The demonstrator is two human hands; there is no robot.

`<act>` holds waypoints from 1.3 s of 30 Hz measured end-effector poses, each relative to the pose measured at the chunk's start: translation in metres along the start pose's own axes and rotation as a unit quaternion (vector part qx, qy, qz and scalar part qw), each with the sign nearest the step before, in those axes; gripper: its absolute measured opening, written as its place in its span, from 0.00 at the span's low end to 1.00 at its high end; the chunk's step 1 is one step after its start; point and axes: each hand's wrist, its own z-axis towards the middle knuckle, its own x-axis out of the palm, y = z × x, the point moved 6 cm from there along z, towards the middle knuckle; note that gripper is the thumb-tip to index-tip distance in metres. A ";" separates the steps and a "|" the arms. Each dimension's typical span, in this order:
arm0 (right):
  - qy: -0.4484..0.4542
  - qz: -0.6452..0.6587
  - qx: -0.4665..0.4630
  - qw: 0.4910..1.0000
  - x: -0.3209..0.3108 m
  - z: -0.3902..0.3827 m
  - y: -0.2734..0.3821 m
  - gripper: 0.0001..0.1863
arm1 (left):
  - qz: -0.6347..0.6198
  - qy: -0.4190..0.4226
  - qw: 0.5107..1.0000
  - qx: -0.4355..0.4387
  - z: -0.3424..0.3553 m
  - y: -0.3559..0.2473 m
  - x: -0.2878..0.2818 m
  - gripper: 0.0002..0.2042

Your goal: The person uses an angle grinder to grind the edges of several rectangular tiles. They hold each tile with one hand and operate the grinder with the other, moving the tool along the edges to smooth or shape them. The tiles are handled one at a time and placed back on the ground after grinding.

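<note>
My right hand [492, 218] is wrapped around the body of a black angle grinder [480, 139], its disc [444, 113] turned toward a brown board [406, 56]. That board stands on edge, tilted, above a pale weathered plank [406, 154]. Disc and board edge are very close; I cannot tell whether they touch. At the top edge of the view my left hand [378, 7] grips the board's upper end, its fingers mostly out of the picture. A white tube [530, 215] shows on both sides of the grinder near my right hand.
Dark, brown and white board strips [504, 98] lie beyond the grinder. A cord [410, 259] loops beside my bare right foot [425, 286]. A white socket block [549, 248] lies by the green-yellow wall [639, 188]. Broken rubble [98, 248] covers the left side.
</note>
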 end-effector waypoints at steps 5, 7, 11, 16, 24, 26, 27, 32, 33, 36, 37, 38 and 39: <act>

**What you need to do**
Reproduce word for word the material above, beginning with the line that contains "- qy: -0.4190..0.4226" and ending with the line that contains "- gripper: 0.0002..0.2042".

**Answer to the exercise**
  - qy: -0.4190..0.4226
  - qw: 0.5107..1.0000
  - qx: -0.4355..0.4387
  - z: -0.3424..0.3553 m
  - y: -0.3559..0.2473 m
  - x: -0.2878..0.2818 m
  - gripper: 0.0002..0.2042

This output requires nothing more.